Clark told his doctors, Dr Counihan and Dr Lin Zhang, about his discovery. They gave laser pointers to six other patients.

Three patients improved an average of 30%, while one patient found her freezing condition became worse, perhaps because she was concentrating so much on using the device.

Two other patients had no freezing episodes during which to try the pointer.

Brain cell destruction

Parkinson's, which affects up to 1% of all people over the age of 60, is caused by the destruction of brain cells that produce dopamine, an important signalling chemical involved in movement.

Symptoms start with tremors, but the disease grows progressively worse, eventually paralysing and killing its victims.

About 30% of Parkinson's patients suffer "sudden transient freezing" that can leave them paralysed for as long as several minutes.

Dr Counihan said: "For these patients, it's like their feet are stuck in wet cement, and currently there's no way to treat it."

They try home-made solutions, from tape on the floor to flipping their canes around so they can use the curved top as a guide to walk toward.

Dr Counihan said: "Using such cues is a way of tricking your brain to tell your body, 'Step over there'.

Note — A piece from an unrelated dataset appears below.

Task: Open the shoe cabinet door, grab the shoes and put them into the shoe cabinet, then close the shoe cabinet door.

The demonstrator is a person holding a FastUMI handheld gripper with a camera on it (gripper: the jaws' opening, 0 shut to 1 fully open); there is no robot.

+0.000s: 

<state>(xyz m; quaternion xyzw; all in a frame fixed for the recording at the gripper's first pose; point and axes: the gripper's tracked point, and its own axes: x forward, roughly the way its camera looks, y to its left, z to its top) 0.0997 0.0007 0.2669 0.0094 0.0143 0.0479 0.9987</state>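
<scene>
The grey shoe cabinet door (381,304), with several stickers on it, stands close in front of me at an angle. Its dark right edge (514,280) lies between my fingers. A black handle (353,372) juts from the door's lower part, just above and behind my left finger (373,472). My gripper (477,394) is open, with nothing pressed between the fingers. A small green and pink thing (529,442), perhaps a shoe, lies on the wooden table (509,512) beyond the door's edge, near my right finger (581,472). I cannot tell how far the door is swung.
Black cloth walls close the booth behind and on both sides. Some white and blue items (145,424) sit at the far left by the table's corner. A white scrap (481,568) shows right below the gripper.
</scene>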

"A laser pointer is an easy way to give yourself a visual cue. It is a very practical, inexpensive device that patients can carry with them. It seems to get them moving again."

Professor Adrian Williams, chairman of the medical advisory panel of the Parkinson's Disease Society, said: "Various measures are used, including metronomes and physiotherapy techniques to give patients a visual cue to overcome the freezing episode.

"This sounds like another technique to provide that visual cue."

Dr Counihan said a larger study was needed.